Note: I kept dev@roller on CC, which was added by Dave.
Update inline.
On 15.07.2014 10:45, Rainer Jung wrote:
1) Trivial: Add response duration to Tomcat access log
Add "%D" at end of pattern string in server.xml access log configuration.
Done, also added "%I" (thread name) and "%S" (session id) to the access
log pattern in server.xml. Thread name useful to correlate requests with
e.g. thread dumps and log statements (if the log config also logs the
thread name).
File committed to svn.
2) Medium: Add GC log
To rule out GC problems (we don't expect them, but I would like to make
sure), add a couple of startup parameters that write sensible GC data to
a log.
Note that GC logs have no nice way of rotation. Even the new JVM flags
allowing GC log rotation will overwrite GC log files when the process
starts. So the theoretical risk is writing big log files, but since
roller is restarted relatively frequently, getting rid of the log by
removing the new startup parameters is easy.
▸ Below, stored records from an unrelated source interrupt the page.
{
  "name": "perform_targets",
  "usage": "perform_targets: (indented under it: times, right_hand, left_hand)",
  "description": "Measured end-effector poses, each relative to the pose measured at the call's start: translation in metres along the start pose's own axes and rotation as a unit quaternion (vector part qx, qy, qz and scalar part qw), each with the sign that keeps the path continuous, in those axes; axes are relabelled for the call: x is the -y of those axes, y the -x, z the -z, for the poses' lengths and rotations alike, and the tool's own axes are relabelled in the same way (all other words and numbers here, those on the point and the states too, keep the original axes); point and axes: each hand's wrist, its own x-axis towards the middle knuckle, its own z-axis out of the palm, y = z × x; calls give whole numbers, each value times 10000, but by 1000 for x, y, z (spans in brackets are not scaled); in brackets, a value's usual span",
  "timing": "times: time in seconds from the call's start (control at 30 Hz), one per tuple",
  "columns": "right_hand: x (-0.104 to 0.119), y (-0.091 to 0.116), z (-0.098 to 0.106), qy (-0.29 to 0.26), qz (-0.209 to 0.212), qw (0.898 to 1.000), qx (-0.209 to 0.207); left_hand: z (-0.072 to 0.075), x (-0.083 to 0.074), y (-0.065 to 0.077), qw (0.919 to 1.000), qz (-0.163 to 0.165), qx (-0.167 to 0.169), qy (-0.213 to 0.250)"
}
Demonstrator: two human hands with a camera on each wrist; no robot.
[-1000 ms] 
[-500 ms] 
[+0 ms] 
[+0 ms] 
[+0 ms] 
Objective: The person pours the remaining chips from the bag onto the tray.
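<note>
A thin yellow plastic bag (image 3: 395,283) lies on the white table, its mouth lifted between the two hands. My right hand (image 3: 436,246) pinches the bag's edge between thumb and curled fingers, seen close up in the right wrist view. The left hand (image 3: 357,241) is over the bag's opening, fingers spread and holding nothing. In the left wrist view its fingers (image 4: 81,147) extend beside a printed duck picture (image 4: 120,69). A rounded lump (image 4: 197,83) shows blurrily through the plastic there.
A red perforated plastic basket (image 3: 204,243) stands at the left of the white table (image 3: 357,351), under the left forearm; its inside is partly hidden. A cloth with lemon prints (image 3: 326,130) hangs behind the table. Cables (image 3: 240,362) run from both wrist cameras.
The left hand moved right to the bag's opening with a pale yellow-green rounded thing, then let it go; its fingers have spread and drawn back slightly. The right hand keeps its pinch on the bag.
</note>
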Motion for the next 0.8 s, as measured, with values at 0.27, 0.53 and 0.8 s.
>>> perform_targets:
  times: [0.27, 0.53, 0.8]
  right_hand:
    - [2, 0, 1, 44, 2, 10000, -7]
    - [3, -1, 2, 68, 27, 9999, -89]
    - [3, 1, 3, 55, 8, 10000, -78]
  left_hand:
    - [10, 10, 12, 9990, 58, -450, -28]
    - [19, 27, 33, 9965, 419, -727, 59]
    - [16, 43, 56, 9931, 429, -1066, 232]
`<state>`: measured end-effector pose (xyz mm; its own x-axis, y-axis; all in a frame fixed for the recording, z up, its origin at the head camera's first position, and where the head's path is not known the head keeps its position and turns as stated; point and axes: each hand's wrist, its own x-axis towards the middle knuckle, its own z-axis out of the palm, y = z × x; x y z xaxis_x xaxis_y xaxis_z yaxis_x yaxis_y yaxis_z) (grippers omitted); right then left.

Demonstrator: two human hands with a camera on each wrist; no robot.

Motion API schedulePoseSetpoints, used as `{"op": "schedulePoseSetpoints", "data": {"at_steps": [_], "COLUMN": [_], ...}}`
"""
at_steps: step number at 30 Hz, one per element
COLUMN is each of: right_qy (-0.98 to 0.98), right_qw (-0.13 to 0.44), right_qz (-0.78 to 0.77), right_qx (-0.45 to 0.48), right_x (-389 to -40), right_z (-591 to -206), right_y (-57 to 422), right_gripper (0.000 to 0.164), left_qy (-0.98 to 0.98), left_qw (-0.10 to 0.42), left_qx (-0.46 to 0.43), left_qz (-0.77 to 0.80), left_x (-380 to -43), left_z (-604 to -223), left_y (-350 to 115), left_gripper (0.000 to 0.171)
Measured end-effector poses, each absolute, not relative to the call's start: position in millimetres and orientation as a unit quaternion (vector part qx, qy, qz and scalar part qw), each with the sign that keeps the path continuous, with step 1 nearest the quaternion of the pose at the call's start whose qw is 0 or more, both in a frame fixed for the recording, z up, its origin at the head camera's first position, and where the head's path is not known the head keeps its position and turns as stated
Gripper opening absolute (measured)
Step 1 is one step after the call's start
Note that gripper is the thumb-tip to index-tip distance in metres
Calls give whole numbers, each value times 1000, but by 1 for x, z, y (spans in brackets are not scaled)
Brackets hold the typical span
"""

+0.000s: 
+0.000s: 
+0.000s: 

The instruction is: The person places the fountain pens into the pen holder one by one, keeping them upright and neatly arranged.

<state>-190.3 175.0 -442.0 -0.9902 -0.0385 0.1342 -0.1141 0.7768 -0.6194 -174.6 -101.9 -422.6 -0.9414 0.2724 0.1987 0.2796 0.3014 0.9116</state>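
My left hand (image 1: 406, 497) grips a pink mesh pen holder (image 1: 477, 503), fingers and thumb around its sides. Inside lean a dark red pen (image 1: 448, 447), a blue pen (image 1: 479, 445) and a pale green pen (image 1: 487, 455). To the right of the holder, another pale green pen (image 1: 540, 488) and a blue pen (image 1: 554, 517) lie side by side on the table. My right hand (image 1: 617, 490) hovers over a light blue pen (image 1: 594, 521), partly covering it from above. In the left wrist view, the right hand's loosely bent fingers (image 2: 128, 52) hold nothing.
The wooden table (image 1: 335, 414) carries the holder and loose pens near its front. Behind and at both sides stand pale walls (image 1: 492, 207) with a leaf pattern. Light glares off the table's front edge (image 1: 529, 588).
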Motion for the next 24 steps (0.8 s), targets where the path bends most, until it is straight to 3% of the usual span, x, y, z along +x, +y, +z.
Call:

Done by adding bin/setenv.sh to CATALINA_BASE which is automatically
read by the start script catalina.sh which in turn is used by the Ubuntu
platform TC underlying our roller installation.
Config used:
CATALINA_OPTS="
-verbose:gc
-XX:+PrintGC
-XX:+PrintGCDetails
-XX:+PrintGCApplicationConcurrentTime
-XX:+PrintGCApplicationStoppedTime
-XX:+PrintGCDateStamps
-XX:+PrintGCTimeStamps
-XX:+PrintHeapAtGC
-XX:+PrintTenuringDistribution
-Xloggc:$CATALINA_BASE/logs/gc.log_`date +%Y%m%d_%H%M%S`
-XX:+UseGCLogFileRotation
-XX:NumberOfGCLogFiles=10
-XX:GCLogFileSize=50M"
Committed to svn.
3) Medium: Add analysis code
I'd like to deploy an additional app inside the roller Tomcat, that
tracks long running requests and writes our stack information only for
the threads that have long running requests on them. The app is not open
source but my own IP, so no licensing issue here. The protocol is
written as a rotating log file, that can then be investigated.
The app is packaged as a normal webapp (war) but it doesn't actually
provide a useful web interface. Packaging as a war is just an easy way
of getting it deployed inside Tomcat.
I have that code being running in important and high-load applications
since a few years, so i see no risk of negatively ifluencing stability
or performance. It is not doing a tracing, it only collects snapshots of
threads doing long running since in regular time intervals like once per
minute.
Added as CATALINA_BASE/conf/perfdiag.properties and
CATALINA_BASE/webapps/kpdtperfidag.war. Writes logs
CATALINA_BASE/logs/*perfdiag* with daily rotation. But see below.
Config: Check once every 30 seconds for requests being processed for
longer than 10 seconds, and if found write out current stack.
Deliberately not added to svn.
4) Trivial: Turn off the https connector
The Tomcat https connector is currently configured only partially and
complains on startup. We don't currently use it, because the ssl
endpoint is on erebus-ssl which forward to the normal http port.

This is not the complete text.